Transcribe the entries below exactly, starting with the line that has "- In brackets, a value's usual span" and stopping after the line that has "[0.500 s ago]"; no pictures belong in the copy.
+ + + + +
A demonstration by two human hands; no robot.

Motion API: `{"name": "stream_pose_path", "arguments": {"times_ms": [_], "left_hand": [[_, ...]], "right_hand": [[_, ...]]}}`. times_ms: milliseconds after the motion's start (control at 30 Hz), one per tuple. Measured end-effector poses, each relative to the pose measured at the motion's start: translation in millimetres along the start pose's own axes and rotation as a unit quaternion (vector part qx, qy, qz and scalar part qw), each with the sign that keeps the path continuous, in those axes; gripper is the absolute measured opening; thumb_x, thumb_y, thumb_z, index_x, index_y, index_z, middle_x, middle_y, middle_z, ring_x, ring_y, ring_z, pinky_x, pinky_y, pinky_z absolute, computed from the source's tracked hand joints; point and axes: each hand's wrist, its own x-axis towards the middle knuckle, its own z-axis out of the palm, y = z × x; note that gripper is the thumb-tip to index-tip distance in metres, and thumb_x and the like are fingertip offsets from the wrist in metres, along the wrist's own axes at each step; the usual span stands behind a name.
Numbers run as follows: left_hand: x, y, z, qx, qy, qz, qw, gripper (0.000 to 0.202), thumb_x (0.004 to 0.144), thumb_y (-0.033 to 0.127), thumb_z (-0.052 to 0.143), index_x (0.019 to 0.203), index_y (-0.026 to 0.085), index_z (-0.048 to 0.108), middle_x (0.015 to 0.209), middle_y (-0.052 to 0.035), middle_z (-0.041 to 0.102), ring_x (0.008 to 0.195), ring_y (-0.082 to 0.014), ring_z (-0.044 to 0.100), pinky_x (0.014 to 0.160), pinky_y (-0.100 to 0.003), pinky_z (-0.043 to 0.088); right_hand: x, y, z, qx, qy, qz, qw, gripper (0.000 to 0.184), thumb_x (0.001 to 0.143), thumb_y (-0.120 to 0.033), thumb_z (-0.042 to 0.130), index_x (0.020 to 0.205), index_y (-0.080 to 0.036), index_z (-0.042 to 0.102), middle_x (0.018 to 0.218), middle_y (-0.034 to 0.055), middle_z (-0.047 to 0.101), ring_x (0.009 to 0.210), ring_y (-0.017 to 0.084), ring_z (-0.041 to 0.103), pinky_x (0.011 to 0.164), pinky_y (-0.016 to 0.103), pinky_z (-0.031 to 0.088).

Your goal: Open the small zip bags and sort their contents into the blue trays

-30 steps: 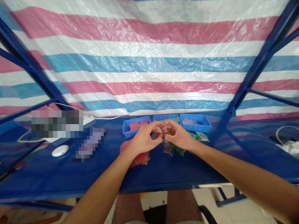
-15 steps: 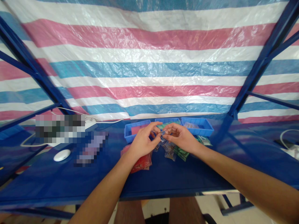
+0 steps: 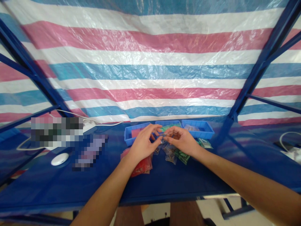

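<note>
Over the middle of the blue table, my left hand (image 3: 144, 143) and my right hand (image 3: 183, 141) face each other, thumbs and fingers pinched. Between the fingertips is a small, clear, shiny thing that looks like a little plastic bag (image 3: 162, 141); its contents are too small to make out. Under my left wrist lies a pile of red plastic bags (image 3: 142, 168), partly covered by the forearm. Just below the hands is a clear bag with small brownish parts (image 3: 171, 157). Green bags (image 3: 182, 156) lie beneath my right hand.
Behind the hands stand three blue bins: the left bin (image 3: 128, 138) with red bags, the middle bin (image 3: 164, 122) with green ones, the right bin (image 3: 205, 133) with clear bags. A white oval object (image 3: 60, 159) and blurred items lie left. Blue frame posts (image 3: 252, 72) flank the table.
The fingertips have shifted slightly around the small clear thing. Both hands stay in nearly the same place, and the camera view has moved a little.
</note>
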Motion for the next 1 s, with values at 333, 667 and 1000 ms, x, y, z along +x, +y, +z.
{"name": "stream_pose_path", "arguments": {"times_ms": [333,667,1000], "left_hand": [[0.9,4.8,-2.3,0.008,-0.044,0.013,0.999,0.021,0.099,0.035,0.065,0.111,0.021,0.075,0.105,-0.0072,0.074,0.084,-0.0175,0.07,0.075,-0.029,0.056],[-0.2,1.7,-1.7,-0.003,-0.023,-0.033,0.999,0.027,0.095,0.044,0.07,0.107,0.021,0.078,0.1,-0.0067,0.079,0.08,-0.0185,0.073,0.07,-0.028,0.057],[1.3,1.8,-4.9,0.002,-0.013,-0.034,0.999,0.025,0.1,0.039,0.062,0.101,0.021,0.079,0.094,-0.0055,0.079,0.083,-0.0194,0.072,0.072,-0.028,0.054]], "right_hand": [[0.2,-2.1,-1.5,-0.009,0.036,-0.008,0.999,0.03,0.086,-0.046,0.081,0.101,-0.024,0.066,0.084,-0.0001,0.069,0.072,0.016,0.065,0.069,0.031,0.055],[-4.3,-16.1,1.8,0.016,-0.019,0.002,1.0,0.033,0.093,-0.051,0.073,0.113,-0.024,0.074,0.105,0.0055,0.078,0.089,0.021,0.073,0.084,0.037,0.06],[1.6,0.5,-3.4,-0.028,0.055,-0.006,0.998,0.039,0.088,-0.048,0.079,0.118,-0.026,0.068,0.106,0.0061,0.074,0.096,0.022,0.07,0.072,0.033,0.06]]}}
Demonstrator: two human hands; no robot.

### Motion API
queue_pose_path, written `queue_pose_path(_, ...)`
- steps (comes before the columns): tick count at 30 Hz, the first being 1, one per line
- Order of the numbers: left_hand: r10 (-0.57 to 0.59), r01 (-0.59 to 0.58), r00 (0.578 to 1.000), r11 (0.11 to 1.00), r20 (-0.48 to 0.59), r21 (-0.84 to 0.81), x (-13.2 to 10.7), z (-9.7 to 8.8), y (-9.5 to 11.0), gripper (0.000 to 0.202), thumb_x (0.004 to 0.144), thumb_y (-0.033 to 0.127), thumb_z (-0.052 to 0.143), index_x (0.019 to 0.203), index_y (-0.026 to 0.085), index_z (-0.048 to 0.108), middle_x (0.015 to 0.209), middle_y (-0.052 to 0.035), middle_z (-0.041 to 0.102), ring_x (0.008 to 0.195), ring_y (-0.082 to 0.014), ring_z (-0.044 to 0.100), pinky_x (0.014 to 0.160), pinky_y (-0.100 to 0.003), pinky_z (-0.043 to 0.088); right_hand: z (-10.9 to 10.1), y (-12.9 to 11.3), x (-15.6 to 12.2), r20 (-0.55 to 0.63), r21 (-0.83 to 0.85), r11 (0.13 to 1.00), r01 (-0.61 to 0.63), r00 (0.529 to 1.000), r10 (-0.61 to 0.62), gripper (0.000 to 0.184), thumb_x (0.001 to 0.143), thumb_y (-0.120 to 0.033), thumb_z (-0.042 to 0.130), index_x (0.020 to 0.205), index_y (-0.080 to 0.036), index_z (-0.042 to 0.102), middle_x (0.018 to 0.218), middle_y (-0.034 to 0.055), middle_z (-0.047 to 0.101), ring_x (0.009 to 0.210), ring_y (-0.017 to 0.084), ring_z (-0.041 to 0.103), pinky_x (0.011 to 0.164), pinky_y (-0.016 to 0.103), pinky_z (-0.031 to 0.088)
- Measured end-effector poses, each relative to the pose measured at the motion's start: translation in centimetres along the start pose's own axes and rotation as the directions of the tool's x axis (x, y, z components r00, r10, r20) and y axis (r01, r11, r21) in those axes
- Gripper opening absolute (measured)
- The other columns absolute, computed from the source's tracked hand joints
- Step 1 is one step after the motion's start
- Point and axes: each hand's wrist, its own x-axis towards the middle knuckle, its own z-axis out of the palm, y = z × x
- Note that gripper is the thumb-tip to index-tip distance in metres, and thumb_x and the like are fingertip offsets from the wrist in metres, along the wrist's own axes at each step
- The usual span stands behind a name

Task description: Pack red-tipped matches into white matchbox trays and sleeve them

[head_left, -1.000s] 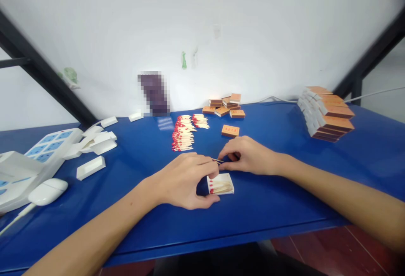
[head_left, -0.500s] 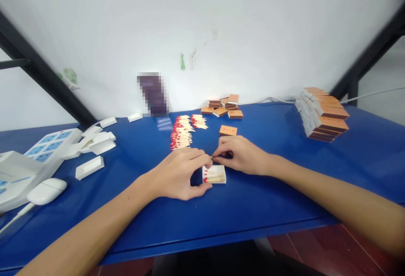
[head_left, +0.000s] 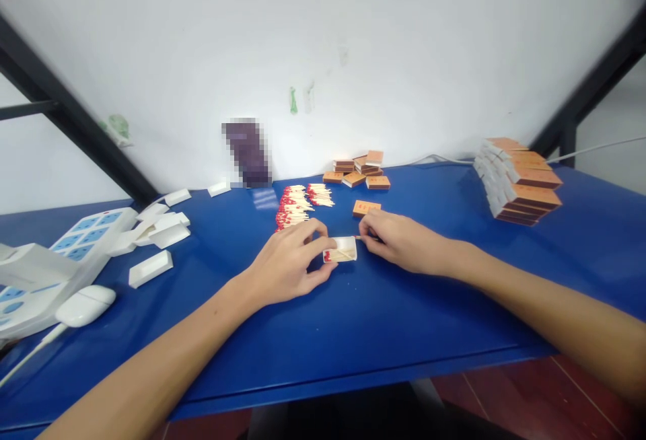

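Observation:
My left hand [head_left: 290, 262] is closed on a small white matchbox tray [head_left: 342, 249] with red-tipped matches in it, thumb and fingers pinching its left end. My right hand [head_left: 398, 241] is curled at the tray's right end, its fingertips pinched close against the tray; what they hold is too small to make out. A heap of loose red-tipped matches [head_left: 295, 206] lies just behind my left hand. One orange matchbox sleeve [head_left: 366, 208] lies just behind my right hand.
Blue table [head_left: 353, 332]. Several empty white trays [head_left: 151, 231] lie at the left beside a white power strip [head_left: 55, 258] and a white mouse-like case [head_left: 85, 305]. A pile of orange matchboxes [head_left: 359, 169] sits by the wall; a tall stack [head_left: 519, 181] stands at the right.
The tray moved away from me, toward the match heap, and both hands went with it. My left hand now pinches the tray's end rather than arching over it.

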Motion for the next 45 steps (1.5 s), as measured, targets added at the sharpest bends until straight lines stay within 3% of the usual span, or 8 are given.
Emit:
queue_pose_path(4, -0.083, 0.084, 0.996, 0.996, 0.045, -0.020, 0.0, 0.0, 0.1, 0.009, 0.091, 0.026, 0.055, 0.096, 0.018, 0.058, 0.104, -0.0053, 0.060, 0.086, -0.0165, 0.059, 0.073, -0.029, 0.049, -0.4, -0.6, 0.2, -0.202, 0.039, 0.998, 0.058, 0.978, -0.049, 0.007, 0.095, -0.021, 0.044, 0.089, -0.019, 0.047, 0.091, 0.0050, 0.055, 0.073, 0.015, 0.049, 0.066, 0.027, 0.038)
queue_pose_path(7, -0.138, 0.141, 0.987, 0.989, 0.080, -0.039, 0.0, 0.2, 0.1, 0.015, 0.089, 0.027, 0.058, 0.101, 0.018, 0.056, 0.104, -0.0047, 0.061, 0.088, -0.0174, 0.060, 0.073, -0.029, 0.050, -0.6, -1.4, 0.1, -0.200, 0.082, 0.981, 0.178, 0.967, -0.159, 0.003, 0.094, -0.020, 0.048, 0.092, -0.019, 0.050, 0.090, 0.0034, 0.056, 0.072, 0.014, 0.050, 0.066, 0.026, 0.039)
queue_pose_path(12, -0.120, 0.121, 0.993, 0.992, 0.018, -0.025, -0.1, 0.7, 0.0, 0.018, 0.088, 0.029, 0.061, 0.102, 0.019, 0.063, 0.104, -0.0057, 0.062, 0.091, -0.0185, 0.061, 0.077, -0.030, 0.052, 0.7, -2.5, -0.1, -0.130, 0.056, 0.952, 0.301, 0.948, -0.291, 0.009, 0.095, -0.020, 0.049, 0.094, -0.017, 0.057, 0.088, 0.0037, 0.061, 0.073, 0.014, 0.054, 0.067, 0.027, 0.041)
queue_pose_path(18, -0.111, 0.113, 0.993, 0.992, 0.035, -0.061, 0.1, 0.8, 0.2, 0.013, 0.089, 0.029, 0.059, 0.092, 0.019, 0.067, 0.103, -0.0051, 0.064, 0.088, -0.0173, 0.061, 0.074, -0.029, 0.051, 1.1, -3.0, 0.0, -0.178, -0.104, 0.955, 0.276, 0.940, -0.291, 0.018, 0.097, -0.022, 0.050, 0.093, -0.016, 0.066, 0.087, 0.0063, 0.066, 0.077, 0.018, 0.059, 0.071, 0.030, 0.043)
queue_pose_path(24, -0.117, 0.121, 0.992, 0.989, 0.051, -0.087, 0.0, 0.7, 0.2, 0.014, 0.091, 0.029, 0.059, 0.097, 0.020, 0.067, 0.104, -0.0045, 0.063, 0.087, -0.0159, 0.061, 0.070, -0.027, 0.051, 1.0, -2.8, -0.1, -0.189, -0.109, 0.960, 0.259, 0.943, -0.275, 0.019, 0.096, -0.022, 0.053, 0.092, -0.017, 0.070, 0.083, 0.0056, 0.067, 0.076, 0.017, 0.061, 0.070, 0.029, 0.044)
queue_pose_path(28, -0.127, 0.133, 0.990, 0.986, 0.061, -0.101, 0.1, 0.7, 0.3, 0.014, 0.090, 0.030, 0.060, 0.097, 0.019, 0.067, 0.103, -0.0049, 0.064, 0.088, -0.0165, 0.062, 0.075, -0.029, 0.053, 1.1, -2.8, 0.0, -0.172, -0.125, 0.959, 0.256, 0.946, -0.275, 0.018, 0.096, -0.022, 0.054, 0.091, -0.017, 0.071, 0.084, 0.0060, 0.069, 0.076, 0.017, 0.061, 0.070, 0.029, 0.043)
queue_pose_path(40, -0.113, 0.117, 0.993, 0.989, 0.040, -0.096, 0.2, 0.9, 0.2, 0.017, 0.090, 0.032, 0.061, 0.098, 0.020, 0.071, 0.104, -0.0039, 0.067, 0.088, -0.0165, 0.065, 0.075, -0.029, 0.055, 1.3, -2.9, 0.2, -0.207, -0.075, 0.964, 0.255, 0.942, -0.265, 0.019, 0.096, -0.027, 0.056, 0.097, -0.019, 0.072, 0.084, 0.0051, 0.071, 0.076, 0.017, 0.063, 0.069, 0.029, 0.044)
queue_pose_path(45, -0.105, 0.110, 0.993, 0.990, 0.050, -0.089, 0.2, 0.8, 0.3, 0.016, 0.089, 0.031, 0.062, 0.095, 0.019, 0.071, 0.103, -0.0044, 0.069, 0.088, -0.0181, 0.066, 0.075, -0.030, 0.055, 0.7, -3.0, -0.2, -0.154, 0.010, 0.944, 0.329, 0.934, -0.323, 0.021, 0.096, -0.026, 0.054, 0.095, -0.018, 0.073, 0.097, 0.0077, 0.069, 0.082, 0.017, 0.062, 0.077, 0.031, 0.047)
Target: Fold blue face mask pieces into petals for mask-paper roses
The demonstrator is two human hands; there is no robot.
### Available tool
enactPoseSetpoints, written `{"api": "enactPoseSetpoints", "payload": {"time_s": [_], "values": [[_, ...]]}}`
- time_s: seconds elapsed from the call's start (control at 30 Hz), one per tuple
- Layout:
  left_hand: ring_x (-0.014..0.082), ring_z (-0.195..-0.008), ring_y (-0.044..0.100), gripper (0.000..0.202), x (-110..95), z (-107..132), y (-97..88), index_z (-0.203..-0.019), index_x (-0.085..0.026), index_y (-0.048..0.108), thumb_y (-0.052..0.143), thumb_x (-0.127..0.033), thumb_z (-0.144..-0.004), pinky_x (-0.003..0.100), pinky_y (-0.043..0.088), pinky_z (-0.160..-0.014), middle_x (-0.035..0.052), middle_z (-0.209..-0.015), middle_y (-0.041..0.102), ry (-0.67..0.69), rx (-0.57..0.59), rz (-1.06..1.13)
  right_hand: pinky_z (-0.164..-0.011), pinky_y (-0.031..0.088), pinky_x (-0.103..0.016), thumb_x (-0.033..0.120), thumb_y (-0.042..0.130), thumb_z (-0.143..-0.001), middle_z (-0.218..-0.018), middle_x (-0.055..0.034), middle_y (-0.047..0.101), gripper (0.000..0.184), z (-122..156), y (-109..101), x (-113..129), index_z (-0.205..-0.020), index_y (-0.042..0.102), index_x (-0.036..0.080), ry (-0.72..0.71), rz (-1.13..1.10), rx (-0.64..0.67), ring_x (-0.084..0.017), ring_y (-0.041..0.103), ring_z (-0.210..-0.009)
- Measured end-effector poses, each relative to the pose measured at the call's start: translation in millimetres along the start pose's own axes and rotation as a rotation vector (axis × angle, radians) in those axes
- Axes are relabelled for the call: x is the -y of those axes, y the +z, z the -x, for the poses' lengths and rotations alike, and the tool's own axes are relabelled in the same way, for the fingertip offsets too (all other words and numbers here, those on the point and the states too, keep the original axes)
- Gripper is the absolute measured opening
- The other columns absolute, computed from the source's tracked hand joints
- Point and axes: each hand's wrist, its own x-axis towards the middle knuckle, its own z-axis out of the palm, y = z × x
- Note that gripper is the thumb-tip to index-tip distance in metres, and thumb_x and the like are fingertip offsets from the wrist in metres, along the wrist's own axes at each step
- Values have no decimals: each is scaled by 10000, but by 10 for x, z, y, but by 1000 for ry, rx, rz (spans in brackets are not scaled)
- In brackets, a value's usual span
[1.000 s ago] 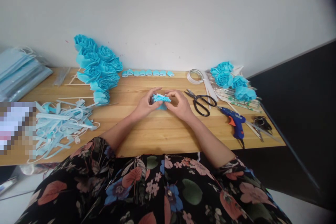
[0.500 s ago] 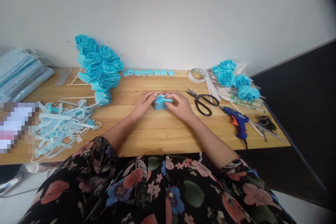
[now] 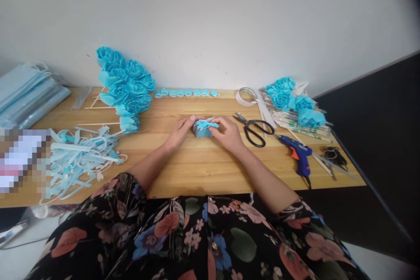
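Note:
A small bundle of cut blue mask-fabric pieces point(image 3: 204, 130) sits between my two hands, just above or on the wooden table point(image 3: 183, 166). My left hand point(image 3: 181, 131) grips its left side, thumb on top. From the right, my right hand point(image 3: 228, 132) pinches the layered upper edges between thumb and fingers. Behind my hands, a row of small blue folded pieces point(image 3: 187, 92) runs along the wall. Right of my right hand lies a pair of black-handled scissors point(image 3: 254, 129). The far fingertips of both hands are partly hidden by the bundle.
Blue fabric roses point(image 3: 126, 83) on sticks stand at left, above a heap of mask strips point(image 3: 82, 153). Packed masks point(image 3: 29, 92) lie far left. At right are a tape roll point(image 3: 246, 97), a blue glue gun point(image 3: 298, 151) and more blue roses point(image 3: 284, 92).
The upper edges of the blue pieces look more spread, and more of the bundle's front shows. Both hands stay in about the same place; the whole view shifts slightly.

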Motion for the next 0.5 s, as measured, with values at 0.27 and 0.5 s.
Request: {"api": "enactPoseSetpoints", "payload": {"time_s": [0.27, 0.5], "values": [[212, -957, 668, 516, -30, -5, 18, -1039, -169, 720, 655, -652, -868, 332, 533, -893, 82, -1038, 738, 1, 39, -54, -883, 559, -415, 283, 655, -821, -977, -48, 788, 48, 5, 0, 3, -851, 671, 249, 64, -12, -22, -233, 709, -925], [131, -840, 613, 425, 145, -47, 93, -1026, -176, 594, 839, -337, -719, 246, 489, -770, 5, -943, 645, 11, 9, 15, -887, 567, -418, 305, 656, -822, -962, -50, 779, 78, 7, 21, -6, -865, 667, 241, 68, -32, -10, -234, 709, -924]]}}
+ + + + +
Your solution -
- In brackets, a value's usual span
[1.000 s ago] 
[0.500 s ago] 

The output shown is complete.